--- Task requirements ---
One number is all that is asked for: the number of lines below that hold the string "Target".

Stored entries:
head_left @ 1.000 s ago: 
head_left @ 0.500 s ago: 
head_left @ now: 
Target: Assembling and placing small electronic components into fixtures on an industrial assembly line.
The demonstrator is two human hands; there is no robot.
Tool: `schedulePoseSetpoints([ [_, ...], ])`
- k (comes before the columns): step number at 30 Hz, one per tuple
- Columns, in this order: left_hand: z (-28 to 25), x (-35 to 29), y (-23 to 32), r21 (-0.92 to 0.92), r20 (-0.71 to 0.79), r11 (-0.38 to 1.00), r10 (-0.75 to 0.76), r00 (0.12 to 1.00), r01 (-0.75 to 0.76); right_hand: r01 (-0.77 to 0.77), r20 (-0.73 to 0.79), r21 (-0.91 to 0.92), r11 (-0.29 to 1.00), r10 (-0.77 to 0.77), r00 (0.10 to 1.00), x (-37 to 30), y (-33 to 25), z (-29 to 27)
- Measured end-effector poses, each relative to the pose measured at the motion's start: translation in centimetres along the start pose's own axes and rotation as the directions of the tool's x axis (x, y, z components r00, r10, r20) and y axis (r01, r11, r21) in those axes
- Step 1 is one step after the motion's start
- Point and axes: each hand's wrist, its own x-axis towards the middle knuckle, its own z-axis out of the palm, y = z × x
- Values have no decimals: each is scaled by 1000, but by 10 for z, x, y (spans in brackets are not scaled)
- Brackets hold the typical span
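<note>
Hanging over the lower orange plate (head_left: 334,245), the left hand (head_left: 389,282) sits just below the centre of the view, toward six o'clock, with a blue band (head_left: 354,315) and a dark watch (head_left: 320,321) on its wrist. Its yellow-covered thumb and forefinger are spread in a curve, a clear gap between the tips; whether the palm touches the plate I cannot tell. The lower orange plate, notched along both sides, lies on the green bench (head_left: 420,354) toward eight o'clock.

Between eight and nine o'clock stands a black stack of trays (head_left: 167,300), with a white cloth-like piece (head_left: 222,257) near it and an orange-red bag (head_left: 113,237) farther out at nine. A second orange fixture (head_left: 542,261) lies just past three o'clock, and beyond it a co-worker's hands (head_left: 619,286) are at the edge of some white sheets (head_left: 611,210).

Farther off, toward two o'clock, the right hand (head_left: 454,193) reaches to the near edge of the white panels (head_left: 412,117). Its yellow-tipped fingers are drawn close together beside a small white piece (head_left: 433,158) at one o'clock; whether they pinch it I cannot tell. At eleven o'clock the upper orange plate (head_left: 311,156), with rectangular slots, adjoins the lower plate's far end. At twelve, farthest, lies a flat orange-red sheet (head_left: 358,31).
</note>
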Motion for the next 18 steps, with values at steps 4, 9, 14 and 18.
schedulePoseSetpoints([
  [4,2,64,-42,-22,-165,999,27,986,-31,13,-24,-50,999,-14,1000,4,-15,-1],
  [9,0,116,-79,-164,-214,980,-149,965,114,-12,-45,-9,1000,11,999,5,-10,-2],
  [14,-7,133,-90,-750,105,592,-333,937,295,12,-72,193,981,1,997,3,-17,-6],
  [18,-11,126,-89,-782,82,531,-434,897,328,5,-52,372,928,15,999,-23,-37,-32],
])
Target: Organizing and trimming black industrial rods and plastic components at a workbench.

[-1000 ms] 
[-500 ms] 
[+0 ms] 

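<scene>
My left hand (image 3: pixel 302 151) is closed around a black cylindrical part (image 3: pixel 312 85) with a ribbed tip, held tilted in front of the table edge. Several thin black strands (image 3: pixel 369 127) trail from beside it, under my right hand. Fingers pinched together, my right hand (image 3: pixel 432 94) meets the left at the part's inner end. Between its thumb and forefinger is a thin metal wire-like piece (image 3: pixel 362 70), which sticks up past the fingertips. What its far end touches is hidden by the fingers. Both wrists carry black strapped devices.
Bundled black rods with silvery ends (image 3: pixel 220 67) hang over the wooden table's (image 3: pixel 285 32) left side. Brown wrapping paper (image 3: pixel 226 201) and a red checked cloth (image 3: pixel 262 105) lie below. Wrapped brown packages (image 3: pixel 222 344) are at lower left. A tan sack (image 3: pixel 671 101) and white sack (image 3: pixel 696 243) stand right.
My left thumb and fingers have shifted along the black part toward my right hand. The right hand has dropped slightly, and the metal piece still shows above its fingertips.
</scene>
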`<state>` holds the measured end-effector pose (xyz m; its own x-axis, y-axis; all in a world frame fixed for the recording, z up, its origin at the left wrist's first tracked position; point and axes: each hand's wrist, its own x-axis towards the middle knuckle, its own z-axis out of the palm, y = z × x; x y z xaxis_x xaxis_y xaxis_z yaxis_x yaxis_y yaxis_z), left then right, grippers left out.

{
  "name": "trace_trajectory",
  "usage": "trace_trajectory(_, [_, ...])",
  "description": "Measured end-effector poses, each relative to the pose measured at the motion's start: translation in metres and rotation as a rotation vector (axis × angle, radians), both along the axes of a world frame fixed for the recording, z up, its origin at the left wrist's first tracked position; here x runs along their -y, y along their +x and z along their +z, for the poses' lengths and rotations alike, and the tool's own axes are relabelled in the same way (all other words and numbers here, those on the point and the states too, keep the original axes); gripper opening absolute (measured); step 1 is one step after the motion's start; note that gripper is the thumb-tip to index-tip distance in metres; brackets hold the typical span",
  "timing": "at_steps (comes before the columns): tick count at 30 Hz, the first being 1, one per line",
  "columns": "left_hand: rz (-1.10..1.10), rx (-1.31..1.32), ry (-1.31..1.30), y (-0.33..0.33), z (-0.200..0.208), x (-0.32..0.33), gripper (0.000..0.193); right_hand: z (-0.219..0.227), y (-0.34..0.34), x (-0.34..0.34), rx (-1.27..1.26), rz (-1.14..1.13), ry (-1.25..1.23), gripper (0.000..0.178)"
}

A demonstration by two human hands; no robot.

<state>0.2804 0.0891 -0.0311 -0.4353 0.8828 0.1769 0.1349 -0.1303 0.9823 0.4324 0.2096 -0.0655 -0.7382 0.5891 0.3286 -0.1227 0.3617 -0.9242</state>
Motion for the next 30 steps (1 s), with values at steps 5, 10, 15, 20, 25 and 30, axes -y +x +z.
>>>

--- Expected answer ---
2